Git is an open source version control system. The Egeria project uses git to:

  • Store the source code, documentation and other file-based resources.
  • Track changes to the underlying Egeria code as the project evolves
  • Track issues and enhancements, and link these back to the code changes that resolve them
  • Collaborate on and review the issues, enhancements and code changes

As a result, it gives us a definitive source for the latest and greatest source code for Egeria itself, its history, and the rationale behind various decisions that are made over time.

Egeria's git repositories on GitHub

The Egeria project's git repositories are located on GitHub . GitHub is a free, public git service for sharing code and related files.

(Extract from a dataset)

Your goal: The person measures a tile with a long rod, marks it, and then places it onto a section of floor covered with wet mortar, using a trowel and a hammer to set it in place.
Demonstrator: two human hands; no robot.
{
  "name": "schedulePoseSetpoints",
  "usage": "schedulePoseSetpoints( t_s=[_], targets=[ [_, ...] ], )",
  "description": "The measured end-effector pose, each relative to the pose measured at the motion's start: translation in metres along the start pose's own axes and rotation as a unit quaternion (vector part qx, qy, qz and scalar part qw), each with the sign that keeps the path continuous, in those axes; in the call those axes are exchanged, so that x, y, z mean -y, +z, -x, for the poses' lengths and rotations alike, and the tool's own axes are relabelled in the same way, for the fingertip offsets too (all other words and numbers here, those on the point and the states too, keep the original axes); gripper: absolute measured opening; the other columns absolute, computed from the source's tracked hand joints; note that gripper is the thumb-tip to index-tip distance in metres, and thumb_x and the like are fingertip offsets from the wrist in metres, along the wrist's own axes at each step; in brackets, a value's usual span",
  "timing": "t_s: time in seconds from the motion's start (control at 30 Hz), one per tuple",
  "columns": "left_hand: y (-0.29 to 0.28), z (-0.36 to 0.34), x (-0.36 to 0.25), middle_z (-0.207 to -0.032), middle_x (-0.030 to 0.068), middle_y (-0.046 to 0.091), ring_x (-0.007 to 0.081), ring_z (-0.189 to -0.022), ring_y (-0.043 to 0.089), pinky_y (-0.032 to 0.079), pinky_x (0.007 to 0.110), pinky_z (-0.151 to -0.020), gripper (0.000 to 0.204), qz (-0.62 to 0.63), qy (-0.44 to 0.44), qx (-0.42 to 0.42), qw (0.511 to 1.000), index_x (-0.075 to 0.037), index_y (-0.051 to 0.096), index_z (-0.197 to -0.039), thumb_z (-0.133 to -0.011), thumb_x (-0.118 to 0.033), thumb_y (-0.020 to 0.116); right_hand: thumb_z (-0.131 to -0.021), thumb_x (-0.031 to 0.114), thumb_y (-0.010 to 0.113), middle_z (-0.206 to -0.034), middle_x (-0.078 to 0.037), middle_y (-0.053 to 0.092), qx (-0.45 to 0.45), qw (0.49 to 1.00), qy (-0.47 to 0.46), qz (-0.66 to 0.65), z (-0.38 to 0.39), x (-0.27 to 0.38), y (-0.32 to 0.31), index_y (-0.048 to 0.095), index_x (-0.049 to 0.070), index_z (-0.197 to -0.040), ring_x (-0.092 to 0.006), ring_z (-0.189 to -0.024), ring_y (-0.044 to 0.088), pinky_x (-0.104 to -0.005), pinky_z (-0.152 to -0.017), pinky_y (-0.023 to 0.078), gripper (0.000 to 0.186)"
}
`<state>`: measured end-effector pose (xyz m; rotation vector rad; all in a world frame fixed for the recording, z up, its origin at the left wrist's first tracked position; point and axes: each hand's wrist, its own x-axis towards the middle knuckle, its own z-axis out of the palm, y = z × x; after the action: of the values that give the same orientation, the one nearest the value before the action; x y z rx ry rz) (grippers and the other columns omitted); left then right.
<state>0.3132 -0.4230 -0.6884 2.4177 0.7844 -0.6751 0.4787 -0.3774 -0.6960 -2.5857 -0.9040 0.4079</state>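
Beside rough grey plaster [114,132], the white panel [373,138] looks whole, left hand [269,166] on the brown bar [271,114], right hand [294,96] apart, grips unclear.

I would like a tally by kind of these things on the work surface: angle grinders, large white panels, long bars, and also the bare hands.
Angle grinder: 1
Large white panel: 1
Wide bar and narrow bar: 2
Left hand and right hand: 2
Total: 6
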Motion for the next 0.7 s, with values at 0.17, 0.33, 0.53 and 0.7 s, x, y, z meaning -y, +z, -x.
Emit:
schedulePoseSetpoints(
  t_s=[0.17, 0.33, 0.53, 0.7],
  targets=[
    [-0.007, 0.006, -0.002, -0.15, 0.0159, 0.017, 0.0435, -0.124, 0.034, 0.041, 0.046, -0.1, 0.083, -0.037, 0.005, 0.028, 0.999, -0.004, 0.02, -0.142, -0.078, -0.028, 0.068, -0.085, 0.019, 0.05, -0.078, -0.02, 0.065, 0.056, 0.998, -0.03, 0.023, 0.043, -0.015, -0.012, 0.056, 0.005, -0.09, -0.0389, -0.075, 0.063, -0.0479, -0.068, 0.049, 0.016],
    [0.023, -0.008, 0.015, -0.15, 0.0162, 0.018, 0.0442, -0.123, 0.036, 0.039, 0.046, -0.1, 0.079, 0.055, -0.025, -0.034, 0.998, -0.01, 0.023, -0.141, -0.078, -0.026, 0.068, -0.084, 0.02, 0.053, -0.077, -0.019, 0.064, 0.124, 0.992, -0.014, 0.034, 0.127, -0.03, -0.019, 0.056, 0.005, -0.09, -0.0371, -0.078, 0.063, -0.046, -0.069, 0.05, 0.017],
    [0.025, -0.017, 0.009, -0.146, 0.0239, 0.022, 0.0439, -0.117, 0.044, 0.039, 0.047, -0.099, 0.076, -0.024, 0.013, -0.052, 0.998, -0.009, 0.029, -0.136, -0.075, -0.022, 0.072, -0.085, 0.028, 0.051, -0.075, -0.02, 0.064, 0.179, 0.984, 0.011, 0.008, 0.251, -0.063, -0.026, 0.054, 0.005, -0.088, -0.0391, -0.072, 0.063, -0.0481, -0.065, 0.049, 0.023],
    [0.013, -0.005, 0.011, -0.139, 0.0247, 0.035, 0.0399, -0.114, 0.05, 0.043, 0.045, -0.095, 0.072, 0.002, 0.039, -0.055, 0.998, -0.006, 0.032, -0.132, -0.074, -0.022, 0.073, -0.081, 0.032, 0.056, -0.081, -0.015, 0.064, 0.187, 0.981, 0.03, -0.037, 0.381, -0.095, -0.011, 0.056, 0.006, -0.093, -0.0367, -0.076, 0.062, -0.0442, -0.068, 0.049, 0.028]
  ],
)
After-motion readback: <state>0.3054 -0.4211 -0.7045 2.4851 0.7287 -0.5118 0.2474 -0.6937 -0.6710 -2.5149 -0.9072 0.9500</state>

It has a web interface to make it easier for the Egeria community to monitor the activity in the project and process new content.

Egeria has the following repositories:

Repository Purpose
egeria Egeria core
egeria-docs Documentation repository for the Egeria project.
egeria-charts Helm chart repository
egeria-python Python library for Egeria
egeria-jupyter-notebooks Egeria Jupiter notebooks used in the Open Metadata Labs
egeria-template-newrepo Template for new Egeria repository
egeria-connector-hivemetastore Egeria repository connector for Hive metastore. Initially targeted at spark metadata
egeria-connector-ibm-information-server IBM Information Server connectors for Egeria: repository proxy connector for IGC, data engine proxy connector for DataStage.
egeria-connector-integration-event-schema Provides an integration connector that extract event schemata from a schema registry (including Confluent schema registry). The connector will be a polling connector and will look in Egeria for new topics that if present in the confluent registry, the associate schema elements will be brought into Egeria.
egeria-connector-integration-lineage-event-driven-sample Sample showing how to bring bespoke lineage into Egeria
egeria-connector-integration-topic-strimzi Strimzi Egeria integration connector for Kafka Topics
egeria-connector-omrs-caching Provides an OMRS repository proxy connector that has an embedded repository that can be used to cache entities and relationships.
egeria-connector-repository-file-sample Provides a repository proxy sample that uses polling. The target is a file folder
egeria-connector-sas-viya Egeria connector for SAS Information Catalog
egeria-samples-api A collection of samples illustrating the different APIs of Egeria.
egeria-test-cts Automated CTS (conformance test) execution for Egeria

All of these repositories are publicly visible. However, if you want to contribute new content then you need to create a GitHub account. This can be done from the top of the GitHub home page .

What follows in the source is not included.